Hacker News new | ask | show | jobs
by brucethemoose2 1052 days ago
Pretty much anything with 32GB (?) total RAM+VRAM:

https://github.com/cmp-nct/ggllm.cpp

But its going to be slow without even a small Nvidia GPU (a 2060?). CPUs are really slow at prompt ingestion, and that can't be hidden with streaming.

1 comments

Doesn't this new version of falcon need to be ggml'ed first?
The architecture is the same I belive, it's just a fine tune so there's nothing special to be done for this version. That said, ggml doesn't support Falcon, but i saw today there is a fork that claims to, though I didn't try it.
That link above is the fork ^

It uses the ggml library, just like llama.cpp does, and is indeed a fork of llama.cpp's implementation of ggml.

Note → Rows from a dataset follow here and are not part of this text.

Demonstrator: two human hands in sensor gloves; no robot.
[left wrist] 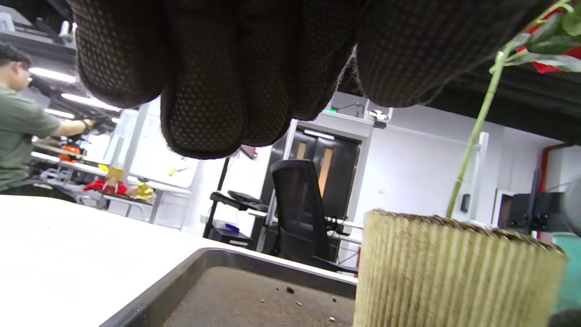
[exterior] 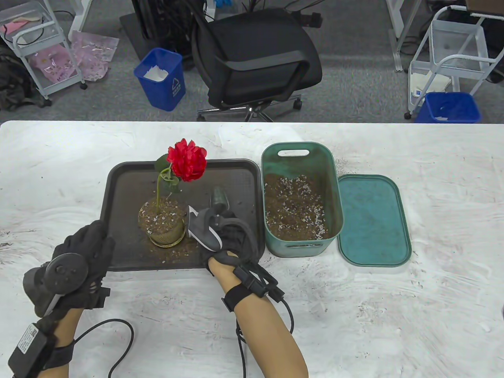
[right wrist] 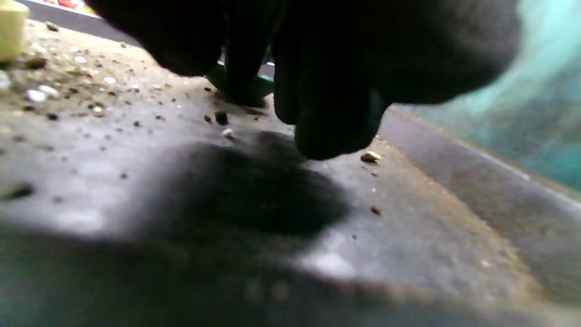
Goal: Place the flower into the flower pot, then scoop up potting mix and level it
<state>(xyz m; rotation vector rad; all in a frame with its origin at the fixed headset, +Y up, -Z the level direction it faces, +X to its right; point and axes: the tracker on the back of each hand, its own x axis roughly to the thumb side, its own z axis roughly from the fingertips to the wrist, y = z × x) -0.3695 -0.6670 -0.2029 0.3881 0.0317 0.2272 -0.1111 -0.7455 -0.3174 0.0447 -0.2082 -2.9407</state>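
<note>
A red flower (exterior: 188, 159) stands upright in the ribbed beige pot (exterior: 167, 236), which is full of speckled potting mix and sits on the dark tray (exterior: 236, 177). My right hand (exterior: 230, 232) lies on the tray just right of the pot, fingers curled over the handle of a dark scoop (exterior: 219, 198) whose blade points away from me. In the right wrist view its fingertips (right wrist: 331, 136) hang just above the gritty tray (right wrist: 181, 190). My left hand (exterior: 84, 246) rests at the tray's left edge and holds nothing. The left wrist view shows the pot (left wrist: 454, 277) and the stem (left wrist: 474, 136).
A green bin (exterior: 293, 146) half full of potting mix stands right of the tray, with its lid (exterior: 374, 220) flat beside it. Spilled mix dots the tray. Beyond the table's far edge stand an office chair (exterior: 256, 59), blue bins and white carts. A person (left wrist: 22, 122) works at another table.
</note>
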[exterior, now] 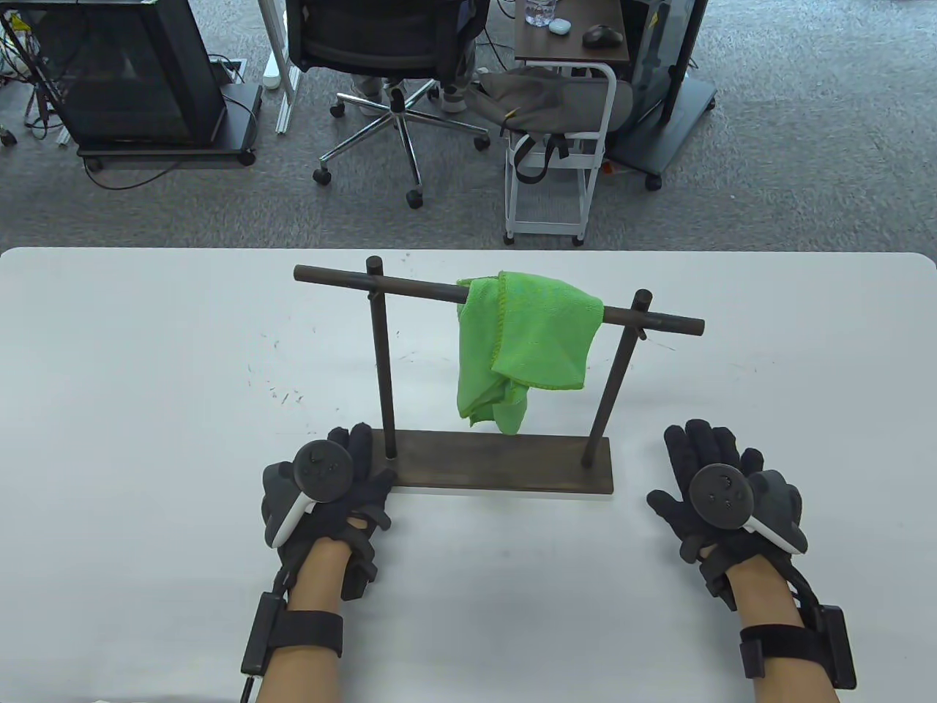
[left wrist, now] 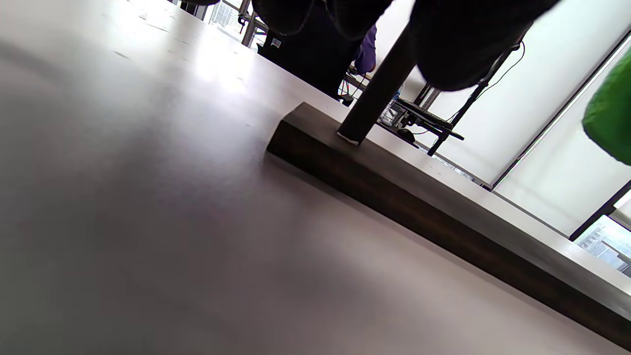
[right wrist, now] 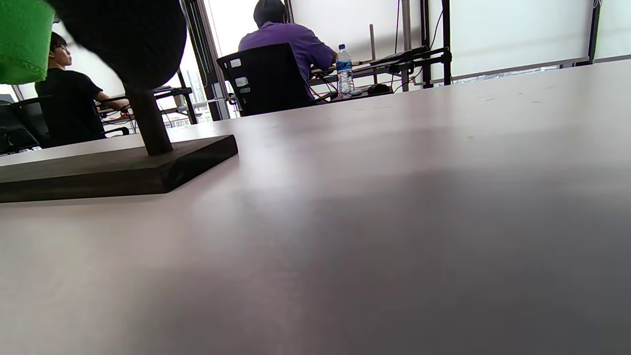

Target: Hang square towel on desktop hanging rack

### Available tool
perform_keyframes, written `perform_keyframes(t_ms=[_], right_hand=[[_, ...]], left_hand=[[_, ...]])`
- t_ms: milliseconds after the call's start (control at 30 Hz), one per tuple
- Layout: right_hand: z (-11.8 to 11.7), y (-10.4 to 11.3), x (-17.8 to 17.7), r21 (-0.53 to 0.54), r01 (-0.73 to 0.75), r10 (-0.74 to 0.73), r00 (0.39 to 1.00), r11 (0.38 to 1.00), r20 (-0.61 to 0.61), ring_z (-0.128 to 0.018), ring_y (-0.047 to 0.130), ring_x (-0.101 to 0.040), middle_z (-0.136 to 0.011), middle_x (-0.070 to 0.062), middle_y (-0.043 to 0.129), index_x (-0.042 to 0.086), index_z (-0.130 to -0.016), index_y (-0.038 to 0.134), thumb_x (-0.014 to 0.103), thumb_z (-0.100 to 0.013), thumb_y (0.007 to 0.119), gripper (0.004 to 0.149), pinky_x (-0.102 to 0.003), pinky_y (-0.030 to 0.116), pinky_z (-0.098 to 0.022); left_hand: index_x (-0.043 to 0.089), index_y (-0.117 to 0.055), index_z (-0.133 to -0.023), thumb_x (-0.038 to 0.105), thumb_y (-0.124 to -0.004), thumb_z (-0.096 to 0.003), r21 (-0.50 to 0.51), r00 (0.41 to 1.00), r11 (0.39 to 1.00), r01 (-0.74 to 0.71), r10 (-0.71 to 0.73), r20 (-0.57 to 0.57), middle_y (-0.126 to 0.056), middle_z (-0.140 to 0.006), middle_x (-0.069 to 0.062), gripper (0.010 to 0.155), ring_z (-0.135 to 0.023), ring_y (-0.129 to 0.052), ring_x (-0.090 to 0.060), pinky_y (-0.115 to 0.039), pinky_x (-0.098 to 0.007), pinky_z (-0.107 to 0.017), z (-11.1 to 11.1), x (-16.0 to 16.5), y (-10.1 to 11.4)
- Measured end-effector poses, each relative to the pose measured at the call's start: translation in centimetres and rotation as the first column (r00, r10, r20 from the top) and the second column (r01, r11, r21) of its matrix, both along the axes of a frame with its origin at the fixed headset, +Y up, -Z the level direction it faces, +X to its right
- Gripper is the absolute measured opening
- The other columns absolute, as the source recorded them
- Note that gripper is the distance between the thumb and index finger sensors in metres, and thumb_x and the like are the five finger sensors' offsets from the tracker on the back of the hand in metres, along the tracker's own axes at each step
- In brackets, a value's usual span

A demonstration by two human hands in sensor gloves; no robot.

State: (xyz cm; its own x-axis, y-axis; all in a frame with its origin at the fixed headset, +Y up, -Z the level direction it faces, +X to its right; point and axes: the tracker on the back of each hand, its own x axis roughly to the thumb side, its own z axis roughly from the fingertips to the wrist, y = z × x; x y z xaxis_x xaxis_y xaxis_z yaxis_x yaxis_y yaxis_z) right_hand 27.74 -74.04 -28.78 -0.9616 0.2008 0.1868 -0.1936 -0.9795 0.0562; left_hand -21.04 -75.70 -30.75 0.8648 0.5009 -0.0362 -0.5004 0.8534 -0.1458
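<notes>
Two gloved hands lie on the white table (exterior: pixel 146 381) in front of the rack (exterior: pixel 498 469), and neither holds anything. The left hand (exterior: pixel 329 491) sits at the near left corner of the rack's dark base, its fingertips (exterior: pixel 359 443) reaching that corner beside the left post (exterior: pixel 382 366); whether they press on the base or only touch its edge cannot be told. From the left wrist view the fingers (left wrist: pixel 458 44) hang dark and blurred at the top, with the post (left wrist: pixel 379 93) rising from the base (left wrist: pixel 443 197) just past them. The right hand (exterior: pixel 721 498) rests flat on the table to the right of the base, apart from it, fingers spread and relaxed. The towel (exterior: pixel 523 344), bright green, is draped over the rack's horizontal bar (exterior: pixel 410 288) toward its right half, between the two posts and closer to the right post (exterior: pixel 615 381). It hangs bunched and uneven, one fold lying over another, its lowest tip above the base and not touching it. In the right wrist view a corner of the towel (right wrist: pixel 22 39) shows at upper left above the base (right wrist: pixel 113 167). Beyond the table stand an office chair (exterior: pixel 388 66) and a white cart (exterior: pixel 556 168).
</notes>
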Motion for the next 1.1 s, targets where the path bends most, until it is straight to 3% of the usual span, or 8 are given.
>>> perform_keyframes(t_ms=[1100], right_hand=[[-0.32,-0.76,-0.81,-0.056,-0.007,0.005,1.0,0.998,-0.024,-0.103,0.029,-0.054,-0.117,-0.016,0.018,0.029,-0.104,0.016,0.056,-0.052,0.075,0.083,-0.077,0.028,-0.063]], left_hand=[[0.02,-0.046,-0.114,0.047,-0.081,-0.0511,-0.014,0.999,0.999,0.049,-0.049,0.011,-0.038,-0.116,-0.018,0.077,-0.105,-0.032,-0.062,-0.023,-0.076,-0.063,-0.07,0.3,-0.13]])
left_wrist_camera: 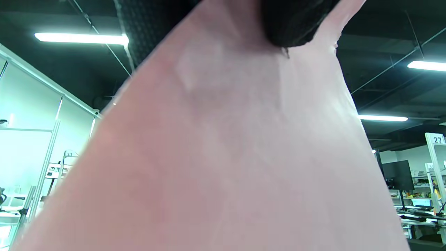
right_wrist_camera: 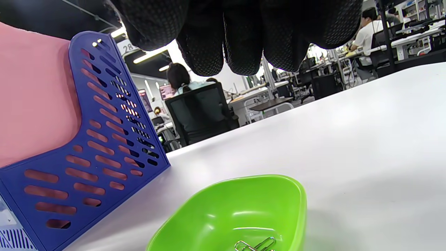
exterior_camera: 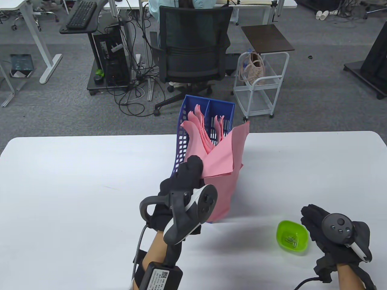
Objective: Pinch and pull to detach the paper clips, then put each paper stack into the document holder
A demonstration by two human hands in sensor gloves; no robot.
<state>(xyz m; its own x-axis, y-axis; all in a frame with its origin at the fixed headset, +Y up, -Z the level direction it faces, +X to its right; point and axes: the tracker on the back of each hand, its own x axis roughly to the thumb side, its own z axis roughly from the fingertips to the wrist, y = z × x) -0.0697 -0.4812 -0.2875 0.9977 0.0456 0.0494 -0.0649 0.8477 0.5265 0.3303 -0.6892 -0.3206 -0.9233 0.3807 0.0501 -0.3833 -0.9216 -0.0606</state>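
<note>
We read "27" on a white post sign (left_wrist_camera: 437, 139) in the left wrist view. A partial "28" sits on a sign (right_wrist_camera: 122, 47) behind the holder in the right wrist view.

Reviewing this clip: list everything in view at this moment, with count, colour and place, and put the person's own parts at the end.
document holder: one, blue, perforated walls, on the table at its far middle, pink paper already in its compartments.
paper stack: one, pink, held at the holder's near side.
bowl: one, green, on the table near the right hand.
paper clips: several, metal, inside the bowl; exact count too small to tell.
table: one, white.
office chair: one, black, beyond the table, someone seated in it.
cart: one, white wire, right of the chair.
left hand: black glove, grips the paper stack.
right hand: black glove, beside the bowl, holds nothing.
</note>
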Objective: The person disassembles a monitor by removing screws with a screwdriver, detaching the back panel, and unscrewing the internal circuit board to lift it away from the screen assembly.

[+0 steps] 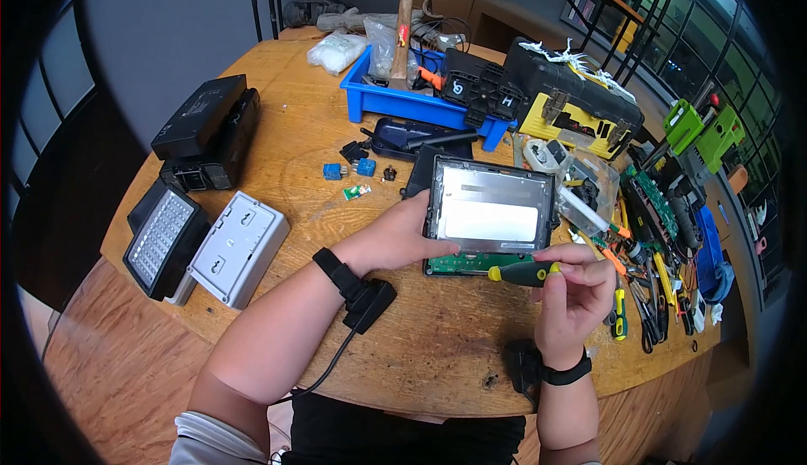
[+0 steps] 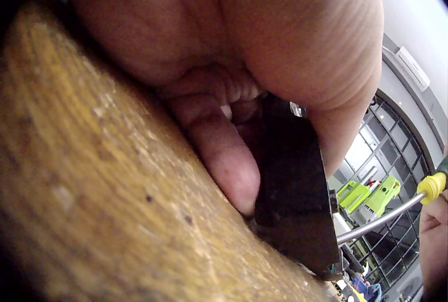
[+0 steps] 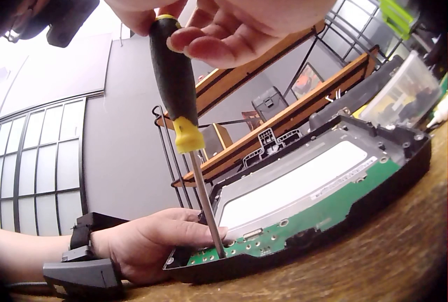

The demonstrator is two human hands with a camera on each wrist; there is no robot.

Right, I'm being stupid, that's the fork I saw earlier today I didn't realize. Have you tried it? Iirc the documentation mentioned at 2-bit quantizatikn of the 40B model performing well. I've been using a 5-bit 7B llama2 which I'm generally happy with (because it can run in a pretty crappy machine) but interested to see the differences.
I wouldn't go lower than Q3_K_S, as its basically the same filesize, and llama 33B has a big perplexity dropoff.